* What the exercise asks:
Your answer is one number: the count of lines below that hold the word "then".
Segment Start: Exercise data
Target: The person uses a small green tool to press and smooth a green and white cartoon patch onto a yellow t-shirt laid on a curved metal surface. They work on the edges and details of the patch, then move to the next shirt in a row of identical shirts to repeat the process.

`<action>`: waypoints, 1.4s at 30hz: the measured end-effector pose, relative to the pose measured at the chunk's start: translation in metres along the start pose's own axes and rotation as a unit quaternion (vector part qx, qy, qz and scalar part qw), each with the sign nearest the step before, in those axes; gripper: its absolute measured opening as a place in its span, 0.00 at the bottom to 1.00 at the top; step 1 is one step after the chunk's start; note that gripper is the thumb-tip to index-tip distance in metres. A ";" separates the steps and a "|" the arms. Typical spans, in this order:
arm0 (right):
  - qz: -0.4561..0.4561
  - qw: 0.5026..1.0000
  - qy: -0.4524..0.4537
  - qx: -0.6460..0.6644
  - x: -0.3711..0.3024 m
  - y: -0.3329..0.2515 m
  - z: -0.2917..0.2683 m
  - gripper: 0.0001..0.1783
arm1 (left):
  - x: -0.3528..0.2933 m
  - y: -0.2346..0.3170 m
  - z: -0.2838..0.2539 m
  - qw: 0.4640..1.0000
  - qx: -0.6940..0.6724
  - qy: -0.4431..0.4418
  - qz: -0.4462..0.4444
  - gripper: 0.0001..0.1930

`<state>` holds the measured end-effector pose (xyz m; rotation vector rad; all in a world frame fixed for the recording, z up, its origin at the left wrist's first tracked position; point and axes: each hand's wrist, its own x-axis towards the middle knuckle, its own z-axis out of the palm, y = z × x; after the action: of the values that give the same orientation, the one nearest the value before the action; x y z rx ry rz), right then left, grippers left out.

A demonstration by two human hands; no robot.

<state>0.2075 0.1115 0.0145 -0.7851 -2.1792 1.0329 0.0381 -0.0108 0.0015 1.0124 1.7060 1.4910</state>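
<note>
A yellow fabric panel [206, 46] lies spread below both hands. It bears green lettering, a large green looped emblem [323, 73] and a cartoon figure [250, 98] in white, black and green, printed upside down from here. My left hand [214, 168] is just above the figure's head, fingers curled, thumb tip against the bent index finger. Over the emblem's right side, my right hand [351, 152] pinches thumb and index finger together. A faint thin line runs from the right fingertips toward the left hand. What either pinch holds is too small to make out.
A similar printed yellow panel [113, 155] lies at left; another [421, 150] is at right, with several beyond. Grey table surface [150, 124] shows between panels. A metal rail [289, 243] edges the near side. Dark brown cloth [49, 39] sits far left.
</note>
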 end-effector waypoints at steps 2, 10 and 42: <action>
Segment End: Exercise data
* Result of the task:
2